Goethe hatte zwar in Rom seine Liebe zur Farbe entdeckt. So weit müssen wir aber dafür nicht reisen, um uns von den Farben bezaubern zu lassen. Egal wo wir uns befinden, bietet jede Jahreszeit eine Vielfalt an Farbenschmuck, und der Herbst lässt in dieser Hinsicht nichts zu wünschen übrig. Es sind noch Spätsommerblüten zu bewundern, die Vielfalt der Farben der Blätter, die sich fast von Tag zu Tag verwandeln, der Nebel morgens, der auch die ganze Natur in anderen Farben erscheinen lässt. Die Morgenröte und der Sonnenuntergang, die den Himmel in Tönen von Gold und Orange bis zu Rot und Violett erscheinen lassen. Alles um uns ist Farbe, alles um uns ist ein wunderbares Spiel des Lichts, ein Geschenk der Natur, und es gilt nur, genau hinzuschauen, bewusst die Farbenpracht um uns herum wahrzunehmen und sich verführen zu lassen.

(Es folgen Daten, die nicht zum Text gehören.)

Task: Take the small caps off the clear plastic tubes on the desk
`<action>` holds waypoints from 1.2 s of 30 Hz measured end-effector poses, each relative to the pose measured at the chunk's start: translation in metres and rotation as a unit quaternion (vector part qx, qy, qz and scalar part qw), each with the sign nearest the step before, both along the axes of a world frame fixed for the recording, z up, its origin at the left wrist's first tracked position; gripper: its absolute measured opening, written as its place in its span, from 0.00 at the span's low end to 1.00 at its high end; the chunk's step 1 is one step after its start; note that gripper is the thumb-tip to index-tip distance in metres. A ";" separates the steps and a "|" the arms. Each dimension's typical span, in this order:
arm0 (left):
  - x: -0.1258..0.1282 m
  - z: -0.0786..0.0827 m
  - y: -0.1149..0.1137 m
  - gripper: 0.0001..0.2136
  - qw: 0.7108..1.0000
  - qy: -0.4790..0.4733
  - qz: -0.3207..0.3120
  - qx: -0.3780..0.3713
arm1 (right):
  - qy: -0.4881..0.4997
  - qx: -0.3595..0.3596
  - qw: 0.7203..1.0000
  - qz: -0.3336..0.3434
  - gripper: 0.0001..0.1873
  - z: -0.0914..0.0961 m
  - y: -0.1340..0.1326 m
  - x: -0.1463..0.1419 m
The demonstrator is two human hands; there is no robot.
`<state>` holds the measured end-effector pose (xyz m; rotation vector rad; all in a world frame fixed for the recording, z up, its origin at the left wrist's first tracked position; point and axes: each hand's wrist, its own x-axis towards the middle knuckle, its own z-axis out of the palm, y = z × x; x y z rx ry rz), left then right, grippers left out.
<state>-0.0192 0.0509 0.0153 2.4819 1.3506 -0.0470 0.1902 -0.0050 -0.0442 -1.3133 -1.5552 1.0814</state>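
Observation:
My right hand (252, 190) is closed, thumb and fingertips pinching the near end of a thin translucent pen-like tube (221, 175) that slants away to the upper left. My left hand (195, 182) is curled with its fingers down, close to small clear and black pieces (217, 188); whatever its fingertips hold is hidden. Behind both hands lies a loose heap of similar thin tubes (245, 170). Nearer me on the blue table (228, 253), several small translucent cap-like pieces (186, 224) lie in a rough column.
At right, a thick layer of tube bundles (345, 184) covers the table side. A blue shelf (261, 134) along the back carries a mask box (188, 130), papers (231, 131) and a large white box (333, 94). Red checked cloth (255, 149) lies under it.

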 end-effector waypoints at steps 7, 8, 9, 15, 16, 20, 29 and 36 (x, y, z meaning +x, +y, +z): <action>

Vielleicht kommt es dem einen oder dem anderen merkwürdig vor, dass ich so von den Farben schwärme. Es dürfte vielen bewusst sein, dass die Hunde nicht alle Farben sehen können. Die Wissenschaftler meinen, dass es auf der Welt mehr als 15 Millionen Farben gibt, die durch die Variationen von Intensität und Weißanteil entstehen. Das menschliche Auge sei in der Lage, um die 10 Millionen Farbtöne zu unterscheiden. Hingegen hat ein Hund eine etwas eingeschränktere Fähigkeit, Farben zu sehen. Von allen möglichen Farben sehen wir nur die Variationen von blau und gelb. Alles andere erscheint uns in Grautönen. Das mag sich etwas langweilig anhören, aber Hunde haben weitere Sinne, die etwas schärfer als bei Menschen sind, und zwar den Geruchssinn und den Gehörsinn. Und was wir Hunde auch sehr gut können, ist, die Emotionen der Menschen wahrzunehmen. Wir spüren, wenn euch etwas gefällt, wenn ihr euch über etwas freut oder wenn euch etwas traurig macht. Wir spüren somit die Wirkung, die die Farben auf die Menschen haben. Und eure Begeisterung für die Farben der Natur ist auch für uns ansteckend! Deswegen, wenn ihr in diesem Herbst auf Farbenentdeckungsreise geht, nehmt uns mit! Denn für uns Hunde kann das genauso spannend werden wie für die Menschen, auch wenn im Grunde genommen unsere Welt nicht so bunt ist.
Das Leben ist zu kurz, um es überwiegend drinnen zu verbringen. Nutzt die Gelegenheit dieser Jahreszeit, um die Natur in ihrer ganzen Vielfalt zu erleben. Nehmt euch die Zeit, die kleinen Details wahrzunehmen, schaut euch die Farben bewusst an, die sich mit jeder Tageszeit verändern, und lasst euch davon inspirieren. Jeder Spaziergang kann eine neue Entdeckung sein, ein Moment des Staunens und des Genusses.
Also, nicht länger warten! Geht einfach raus (mit oder ohne Hund) und erkundet die Farben der Welt. Es gibt keine bessere Zeit als jetzt, um das Leben in all seinen Facetten zu erleben und zu genießen.